As of December 31, 2014, the outstanding balance of our Term Loan was $2.1 billion. Borrowings under the Term Loan
and Revolver bear interest at an annual rate equal to an applicable margin plus, at our option, (A) a base rate determined by
reference to the highest of (a) the interest rate in effect determined by the administrative agent as its “prime rate,” (b) the
federal funds rate plus 0.5%, and (c) the London InterBank Offered Rate (“LIBOR”) rate for an interest period of one
month plus 1.00%, or (B) LIBOR. Further, LIBOR borrowings under the Term Loan will be subject to a LIBOR floor of
0.75%. At December 31, 2014, the Term Loan bore interest at 3.25%. In certain circumstances, our interest rate under the
Credit Facilities will increase.
In addition to paying interest on outstanding principal balances under the Credit Facilities, we are required to pay the
lenders a commitment fee on unused commitments under the Revolver. We are also required to pay customary letter of
credit fees and agency fees.
The Credit Agreement required quarterly principal repayments of 0.25% of the Term Loan’s original principal amount, with
the balance due on the maturity date. On February 11, 2014, we made a voluntary partial repayment of $375 million on our
Term Loan. This repayment satisfied the required quarterly principal repayments for the entire term of the Credit
Agreement. On February 11, 2015, we made an additional voluntary principal repayment, this time in the amount of
$250 million, which reduced the balance due on the maturity date. The 2015 repayment reduced the Term Loan’s
outstanding principal balance to $1.9 billion and based on this reduced balance, we expect our contractual interest payments
in the future will be reduced by approximately $8 million annually, based on the interest rate of 3.25% at December 31,
2014. Amounts borrowed under the Term Loan and repaid may not be re- borrowed.
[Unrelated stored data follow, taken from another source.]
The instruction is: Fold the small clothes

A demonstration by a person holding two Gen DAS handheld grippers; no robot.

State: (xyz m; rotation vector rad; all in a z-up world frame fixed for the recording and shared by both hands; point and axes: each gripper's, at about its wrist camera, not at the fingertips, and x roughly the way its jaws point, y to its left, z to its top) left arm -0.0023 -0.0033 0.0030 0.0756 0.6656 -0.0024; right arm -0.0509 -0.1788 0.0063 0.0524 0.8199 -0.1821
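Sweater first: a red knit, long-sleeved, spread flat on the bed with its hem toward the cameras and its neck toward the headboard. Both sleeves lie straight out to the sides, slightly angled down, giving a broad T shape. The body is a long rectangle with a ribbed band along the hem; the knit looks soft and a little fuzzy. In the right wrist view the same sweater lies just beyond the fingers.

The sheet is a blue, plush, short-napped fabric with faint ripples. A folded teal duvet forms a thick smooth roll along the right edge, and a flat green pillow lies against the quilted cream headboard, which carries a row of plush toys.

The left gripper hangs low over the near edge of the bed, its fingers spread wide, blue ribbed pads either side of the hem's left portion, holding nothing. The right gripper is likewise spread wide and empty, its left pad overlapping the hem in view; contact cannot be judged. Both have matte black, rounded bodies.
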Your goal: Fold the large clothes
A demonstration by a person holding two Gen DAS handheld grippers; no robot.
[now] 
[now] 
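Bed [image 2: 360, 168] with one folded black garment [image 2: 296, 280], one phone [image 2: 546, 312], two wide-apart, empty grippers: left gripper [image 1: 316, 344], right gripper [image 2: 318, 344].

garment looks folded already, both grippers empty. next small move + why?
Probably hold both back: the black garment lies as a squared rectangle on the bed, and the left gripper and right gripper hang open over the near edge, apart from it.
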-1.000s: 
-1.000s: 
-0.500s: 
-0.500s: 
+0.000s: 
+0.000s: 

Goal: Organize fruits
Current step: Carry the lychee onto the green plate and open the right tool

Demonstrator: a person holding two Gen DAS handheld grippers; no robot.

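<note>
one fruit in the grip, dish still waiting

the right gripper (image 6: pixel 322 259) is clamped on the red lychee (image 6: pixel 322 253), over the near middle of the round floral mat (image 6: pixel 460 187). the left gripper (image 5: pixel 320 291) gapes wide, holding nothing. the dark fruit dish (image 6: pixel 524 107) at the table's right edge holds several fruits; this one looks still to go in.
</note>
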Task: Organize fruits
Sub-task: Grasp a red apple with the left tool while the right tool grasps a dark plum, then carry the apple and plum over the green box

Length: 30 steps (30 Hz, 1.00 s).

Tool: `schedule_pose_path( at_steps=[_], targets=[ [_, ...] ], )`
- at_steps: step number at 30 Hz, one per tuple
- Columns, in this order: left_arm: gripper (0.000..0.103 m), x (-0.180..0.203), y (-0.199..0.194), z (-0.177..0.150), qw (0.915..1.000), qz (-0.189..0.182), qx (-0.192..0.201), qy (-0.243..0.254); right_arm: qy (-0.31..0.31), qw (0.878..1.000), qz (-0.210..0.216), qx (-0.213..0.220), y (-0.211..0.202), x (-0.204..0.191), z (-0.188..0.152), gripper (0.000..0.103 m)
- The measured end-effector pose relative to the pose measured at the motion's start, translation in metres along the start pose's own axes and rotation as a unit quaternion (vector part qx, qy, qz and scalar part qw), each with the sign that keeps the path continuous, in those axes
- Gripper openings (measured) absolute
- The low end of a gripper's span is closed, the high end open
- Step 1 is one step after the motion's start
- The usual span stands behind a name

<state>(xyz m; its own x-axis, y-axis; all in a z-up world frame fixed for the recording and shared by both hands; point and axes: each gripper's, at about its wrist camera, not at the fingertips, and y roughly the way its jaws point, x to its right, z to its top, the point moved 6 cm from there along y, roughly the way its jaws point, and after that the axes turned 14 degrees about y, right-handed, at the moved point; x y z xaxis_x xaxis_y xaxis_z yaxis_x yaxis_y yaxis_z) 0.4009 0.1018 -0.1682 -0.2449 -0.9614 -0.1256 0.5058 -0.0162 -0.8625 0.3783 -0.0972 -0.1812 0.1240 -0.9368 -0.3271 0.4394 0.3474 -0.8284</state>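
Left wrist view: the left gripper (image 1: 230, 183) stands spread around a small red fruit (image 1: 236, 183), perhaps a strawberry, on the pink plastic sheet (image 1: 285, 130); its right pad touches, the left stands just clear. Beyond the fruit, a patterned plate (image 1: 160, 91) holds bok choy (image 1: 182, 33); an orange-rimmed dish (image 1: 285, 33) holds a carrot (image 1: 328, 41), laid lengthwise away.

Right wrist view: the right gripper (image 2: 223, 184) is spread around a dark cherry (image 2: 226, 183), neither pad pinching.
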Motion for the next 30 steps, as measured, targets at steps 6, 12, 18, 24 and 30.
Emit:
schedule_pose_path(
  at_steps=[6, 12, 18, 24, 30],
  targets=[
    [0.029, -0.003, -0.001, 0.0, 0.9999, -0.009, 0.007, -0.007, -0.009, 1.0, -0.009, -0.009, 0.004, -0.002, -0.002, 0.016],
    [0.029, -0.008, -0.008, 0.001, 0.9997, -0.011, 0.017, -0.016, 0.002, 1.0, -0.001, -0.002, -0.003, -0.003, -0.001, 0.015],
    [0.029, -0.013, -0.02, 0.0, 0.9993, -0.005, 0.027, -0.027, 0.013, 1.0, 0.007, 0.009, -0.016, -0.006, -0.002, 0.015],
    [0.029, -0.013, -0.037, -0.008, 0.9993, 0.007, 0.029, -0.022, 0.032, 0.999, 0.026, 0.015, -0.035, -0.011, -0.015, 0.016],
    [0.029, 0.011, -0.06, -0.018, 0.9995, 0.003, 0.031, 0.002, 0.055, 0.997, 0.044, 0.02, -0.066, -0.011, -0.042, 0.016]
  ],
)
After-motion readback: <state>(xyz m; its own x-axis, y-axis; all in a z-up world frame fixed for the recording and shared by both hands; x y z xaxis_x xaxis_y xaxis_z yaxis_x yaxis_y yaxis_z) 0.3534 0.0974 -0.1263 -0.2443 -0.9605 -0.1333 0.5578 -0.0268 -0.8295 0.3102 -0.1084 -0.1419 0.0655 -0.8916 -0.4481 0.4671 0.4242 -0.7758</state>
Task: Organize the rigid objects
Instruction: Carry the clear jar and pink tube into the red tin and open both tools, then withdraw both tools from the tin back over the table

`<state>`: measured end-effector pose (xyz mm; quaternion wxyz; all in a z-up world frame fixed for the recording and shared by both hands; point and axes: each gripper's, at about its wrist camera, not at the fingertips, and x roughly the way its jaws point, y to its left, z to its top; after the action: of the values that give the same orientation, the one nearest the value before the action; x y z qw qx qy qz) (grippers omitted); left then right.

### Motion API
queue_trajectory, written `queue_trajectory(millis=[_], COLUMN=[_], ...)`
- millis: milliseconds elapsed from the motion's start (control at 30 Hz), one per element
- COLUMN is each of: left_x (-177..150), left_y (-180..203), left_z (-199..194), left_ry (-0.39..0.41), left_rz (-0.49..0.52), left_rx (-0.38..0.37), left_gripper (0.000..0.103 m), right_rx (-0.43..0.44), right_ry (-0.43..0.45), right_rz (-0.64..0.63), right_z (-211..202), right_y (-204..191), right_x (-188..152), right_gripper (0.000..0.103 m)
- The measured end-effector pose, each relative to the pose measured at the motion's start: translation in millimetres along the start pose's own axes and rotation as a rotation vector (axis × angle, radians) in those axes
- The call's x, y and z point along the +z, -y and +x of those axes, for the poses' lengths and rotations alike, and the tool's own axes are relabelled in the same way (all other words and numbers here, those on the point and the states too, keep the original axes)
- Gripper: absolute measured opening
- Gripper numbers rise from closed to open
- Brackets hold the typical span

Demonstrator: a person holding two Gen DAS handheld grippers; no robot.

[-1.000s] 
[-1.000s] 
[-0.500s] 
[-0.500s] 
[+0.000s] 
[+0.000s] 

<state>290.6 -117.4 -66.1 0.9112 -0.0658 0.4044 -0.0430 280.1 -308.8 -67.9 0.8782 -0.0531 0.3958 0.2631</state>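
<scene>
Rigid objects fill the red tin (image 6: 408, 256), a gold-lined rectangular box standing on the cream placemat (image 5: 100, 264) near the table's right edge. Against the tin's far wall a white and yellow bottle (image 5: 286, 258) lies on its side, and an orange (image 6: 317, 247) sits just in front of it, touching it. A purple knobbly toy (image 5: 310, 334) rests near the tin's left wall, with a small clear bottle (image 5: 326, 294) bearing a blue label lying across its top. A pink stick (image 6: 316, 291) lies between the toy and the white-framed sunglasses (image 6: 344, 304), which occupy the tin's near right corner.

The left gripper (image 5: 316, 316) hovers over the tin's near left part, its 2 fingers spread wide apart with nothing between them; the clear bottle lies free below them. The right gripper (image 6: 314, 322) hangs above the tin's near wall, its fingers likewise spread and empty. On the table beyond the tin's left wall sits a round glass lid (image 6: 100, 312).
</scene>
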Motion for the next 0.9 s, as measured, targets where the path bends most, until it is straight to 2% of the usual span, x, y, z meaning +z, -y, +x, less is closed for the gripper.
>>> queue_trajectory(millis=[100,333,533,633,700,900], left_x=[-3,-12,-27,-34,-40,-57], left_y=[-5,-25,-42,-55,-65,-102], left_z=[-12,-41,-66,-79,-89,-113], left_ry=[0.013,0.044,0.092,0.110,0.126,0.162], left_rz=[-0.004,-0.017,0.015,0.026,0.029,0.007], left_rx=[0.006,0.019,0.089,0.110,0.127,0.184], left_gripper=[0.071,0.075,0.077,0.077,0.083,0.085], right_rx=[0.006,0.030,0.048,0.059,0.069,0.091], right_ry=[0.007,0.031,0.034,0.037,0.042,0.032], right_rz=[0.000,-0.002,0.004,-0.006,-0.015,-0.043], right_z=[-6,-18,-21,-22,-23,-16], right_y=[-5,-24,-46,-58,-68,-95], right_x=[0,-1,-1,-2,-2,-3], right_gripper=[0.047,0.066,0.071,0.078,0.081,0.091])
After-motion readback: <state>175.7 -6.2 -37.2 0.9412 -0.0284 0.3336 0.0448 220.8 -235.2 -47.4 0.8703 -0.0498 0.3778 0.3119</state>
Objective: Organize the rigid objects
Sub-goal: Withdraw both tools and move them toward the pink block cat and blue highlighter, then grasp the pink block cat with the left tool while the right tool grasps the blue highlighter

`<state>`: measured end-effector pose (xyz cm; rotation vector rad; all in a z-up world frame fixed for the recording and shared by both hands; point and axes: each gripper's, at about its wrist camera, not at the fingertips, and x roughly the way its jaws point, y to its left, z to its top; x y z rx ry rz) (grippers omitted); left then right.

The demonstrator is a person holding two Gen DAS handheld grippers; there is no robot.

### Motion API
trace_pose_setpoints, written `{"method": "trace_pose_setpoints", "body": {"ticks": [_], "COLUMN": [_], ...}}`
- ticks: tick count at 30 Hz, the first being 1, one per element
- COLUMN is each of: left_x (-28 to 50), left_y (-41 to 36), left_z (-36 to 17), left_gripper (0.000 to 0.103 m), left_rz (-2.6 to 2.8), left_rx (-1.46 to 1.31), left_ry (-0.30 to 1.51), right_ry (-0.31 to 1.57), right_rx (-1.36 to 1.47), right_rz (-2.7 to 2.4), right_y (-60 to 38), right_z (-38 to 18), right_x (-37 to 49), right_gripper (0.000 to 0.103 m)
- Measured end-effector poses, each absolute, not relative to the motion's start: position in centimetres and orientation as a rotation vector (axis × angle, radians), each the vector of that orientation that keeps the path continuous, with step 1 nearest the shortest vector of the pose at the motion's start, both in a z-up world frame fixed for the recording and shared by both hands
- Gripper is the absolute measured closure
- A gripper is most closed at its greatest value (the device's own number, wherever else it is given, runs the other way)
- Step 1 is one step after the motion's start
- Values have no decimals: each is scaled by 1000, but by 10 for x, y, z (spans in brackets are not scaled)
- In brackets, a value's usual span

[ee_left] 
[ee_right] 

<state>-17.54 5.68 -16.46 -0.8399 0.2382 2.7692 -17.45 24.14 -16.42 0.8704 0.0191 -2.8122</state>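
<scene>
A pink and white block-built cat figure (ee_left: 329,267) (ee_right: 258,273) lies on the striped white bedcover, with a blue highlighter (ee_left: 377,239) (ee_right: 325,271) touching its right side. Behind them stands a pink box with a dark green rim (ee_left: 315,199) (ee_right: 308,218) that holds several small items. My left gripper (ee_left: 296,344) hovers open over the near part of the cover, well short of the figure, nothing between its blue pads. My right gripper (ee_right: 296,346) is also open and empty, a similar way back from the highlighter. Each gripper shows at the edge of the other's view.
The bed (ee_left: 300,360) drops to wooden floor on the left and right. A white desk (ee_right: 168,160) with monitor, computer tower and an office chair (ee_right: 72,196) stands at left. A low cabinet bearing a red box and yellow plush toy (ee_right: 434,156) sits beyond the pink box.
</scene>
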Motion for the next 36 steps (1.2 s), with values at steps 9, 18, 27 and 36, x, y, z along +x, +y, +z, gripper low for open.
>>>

Agreements governing our indebtedness, including the indenture governing the Notes and the Credit Agreement, impose
operating and financial restrictions on our activities under certain conditions. These restrictions require us to comply with or
maintain certain financial tests and ratios. In addition, the indenture and the Credit Agreement limit or prohibit our ability
to, among other things: incur additional debt or make additional guarantees; pay distributions or dividends and repurchase
stock; make other restricted payments, including without limitation, certain restricted investments; create liens; enter into
agreements that restrict dividends from subsidiaries; engage in transactions with affiliates; and enter into mergers,
consolidations or sales of substantially all of our assets.
In addition, if, in the future, we borrow under the Revolver, as described in Note 12 of the Notes to Consolidated Financial
Statements included in this Annual Report, we may be required, during certain periods where outstanding revolving loans
exceed a certain threshold, to maintain a maximum senior secured net leverage ratio calculated pursuant to a financial
maintenance covenant under the Credit Agreement.
The Company was in compliance with the terms of the Notes and Credit Facilities as of December 31, 2014.
Dividends
On February 3, 2015, our Board of Directors declared a cash dividend of $0.23 per common share, payable on May 13,
2015, to shareholders of record at the close of business on March 30, 2015.